Assignment: The data below must be copied in full and without any change.
··· Data
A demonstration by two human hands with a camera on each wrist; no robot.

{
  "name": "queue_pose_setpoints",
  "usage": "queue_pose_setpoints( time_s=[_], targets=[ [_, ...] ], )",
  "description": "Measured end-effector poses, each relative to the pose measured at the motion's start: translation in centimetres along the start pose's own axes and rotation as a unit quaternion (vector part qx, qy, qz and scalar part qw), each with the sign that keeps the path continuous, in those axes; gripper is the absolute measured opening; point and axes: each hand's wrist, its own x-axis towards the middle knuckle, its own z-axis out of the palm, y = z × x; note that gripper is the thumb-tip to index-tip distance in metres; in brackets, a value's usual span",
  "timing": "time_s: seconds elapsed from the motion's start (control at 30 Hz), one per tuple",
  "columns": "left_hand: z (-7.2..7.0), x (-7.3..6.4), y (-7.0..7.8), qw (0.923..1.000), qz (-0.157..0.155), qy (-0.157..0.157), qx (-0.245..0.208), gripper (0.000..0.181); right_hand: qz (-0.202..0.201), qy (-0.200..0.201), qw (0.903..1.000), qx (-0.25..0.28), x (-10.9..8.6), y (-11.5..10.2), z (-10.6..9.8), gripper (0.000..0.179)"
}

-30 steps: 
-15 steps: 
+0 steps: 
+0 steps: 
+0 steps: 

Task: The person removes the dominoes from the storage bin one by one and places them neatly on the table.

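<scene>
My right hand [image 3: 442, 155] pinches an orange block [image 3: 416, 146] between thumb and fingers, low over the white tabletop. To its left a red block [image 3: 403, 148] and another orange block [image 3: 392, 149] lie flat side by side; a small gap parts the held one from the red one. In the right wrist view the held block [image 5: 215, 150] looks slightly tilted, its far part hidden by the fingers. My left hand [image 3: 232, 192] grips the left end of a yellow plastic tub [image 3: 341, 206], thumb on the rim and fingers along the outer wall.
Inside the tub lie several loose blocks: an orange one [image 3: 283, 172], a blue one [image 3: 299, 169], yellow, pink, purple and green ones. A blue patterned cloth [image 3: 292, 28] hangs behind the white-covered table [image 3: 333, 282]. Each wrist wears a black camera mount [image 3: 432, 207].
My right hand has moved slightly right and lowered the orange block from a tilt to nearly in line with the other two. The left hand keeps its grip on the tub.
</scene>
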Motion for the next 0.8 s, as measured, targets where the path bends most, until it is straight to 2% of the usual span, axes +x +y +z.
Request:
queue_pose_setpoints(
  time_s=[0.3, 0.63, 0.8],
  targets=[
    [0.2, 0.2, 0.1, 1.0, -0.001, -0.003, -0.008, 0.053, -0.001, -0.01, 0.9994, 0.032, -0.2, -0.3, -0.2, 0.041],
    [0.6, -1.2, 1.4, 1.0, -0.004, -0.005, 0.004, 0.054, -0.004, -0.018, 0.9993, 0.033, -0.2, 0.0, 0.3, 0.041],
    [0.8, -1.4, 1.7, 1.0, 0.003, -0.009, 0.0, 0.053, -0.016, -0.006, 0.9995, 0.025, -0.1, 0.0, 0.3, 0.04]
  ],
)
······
Answer space:
A demonstration by two human hands with a camera on each wrist; no robot.

{
  "name": "queue_pose_setpoints",
  "usage": "queue_pose_setpoints( time_s=[_], targets=[ [_, ...] ], )",
  "description": "Measured end-effector poses, each relative to the pose measured at the motion's start: translation in centimetres along the start pose's own axes and rotation as a unit quaternion (vector part qx, qy, qz and scalar part qw), each with the sign that keeps the path continuous, in those axes; gripper is the absolute measured opening; point and axes: each hand's wrist, its own x-axis towards the middle knuckle, its own z-axis out of the palm, y = z × x; note that gripper is the thumb-tip to index-tip distance in metres; in brackets, a value's usual span",
  "timing": "time_s: seconds elapsed from the motion's start (control at 30 Hz), one per tuple",
  "columns": "left_hand: z (-7.2..7.0), x (-7.3..6.4), y (-7.0..7.8), qw (0.923..1.000), qz (-0.157..0.155), qy (-0.157..0.157), qx (-0.245..0.208), gripper (0.000..0.181); right_hand: qz (-0.202..0.201), qy (-0.200..0.201), qw (0.903..1.000), qx (-0.25..0.28), x (-10.9..8.6), y (-11.5..10.2), z (-10.6..9.8), gripper (0.000..0.179)"
}

-30 steps: 
-15 steps: 
+0 steps: 
+0 steps: 
+0 steps: 

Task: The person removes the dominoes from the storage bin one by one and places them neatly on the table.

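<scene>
My right hand [image 3: 442, 155] pinches an orange block [image 3: 416, 146] between thumb and fingers, low over the white tabletop. To its left a red block [image 3: 403, 148] and another orange block [image 3: 392, 149] lie flat side by side; a small gap parts the held one from the red one. In the right wrist view the held block [image 5: 215, 150] looks slightly tilted, its far part hidden by the fingers. My left hand [image 3: 232, 192] grips the left end of a yellow plastic tub [image 3: 341, 206], thumb on the rim and fingers along the outer wall.
Inside the tub lie several loose blocks: an orange one [image 3: 283, 172], a blue one [image 3: 299, 169], yellow, pink, purple and green ones. A blue patterned cloth [image 3: 292, 28] hangs behind the white-covered table [image 3: 333, 282]. Each wrist wears a black camera mount [image 3: 432, 207].
My right hand has moved slightly right and lowered the orange block from a tilt to nearly in line with the other two. The left hand keeps its grip on the tub.
</scene>
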Motion for the next 0.8 s, as measured, targets where the path bends most, until it is straight to 2% of the usual span, axes +x +y +z.
Request:
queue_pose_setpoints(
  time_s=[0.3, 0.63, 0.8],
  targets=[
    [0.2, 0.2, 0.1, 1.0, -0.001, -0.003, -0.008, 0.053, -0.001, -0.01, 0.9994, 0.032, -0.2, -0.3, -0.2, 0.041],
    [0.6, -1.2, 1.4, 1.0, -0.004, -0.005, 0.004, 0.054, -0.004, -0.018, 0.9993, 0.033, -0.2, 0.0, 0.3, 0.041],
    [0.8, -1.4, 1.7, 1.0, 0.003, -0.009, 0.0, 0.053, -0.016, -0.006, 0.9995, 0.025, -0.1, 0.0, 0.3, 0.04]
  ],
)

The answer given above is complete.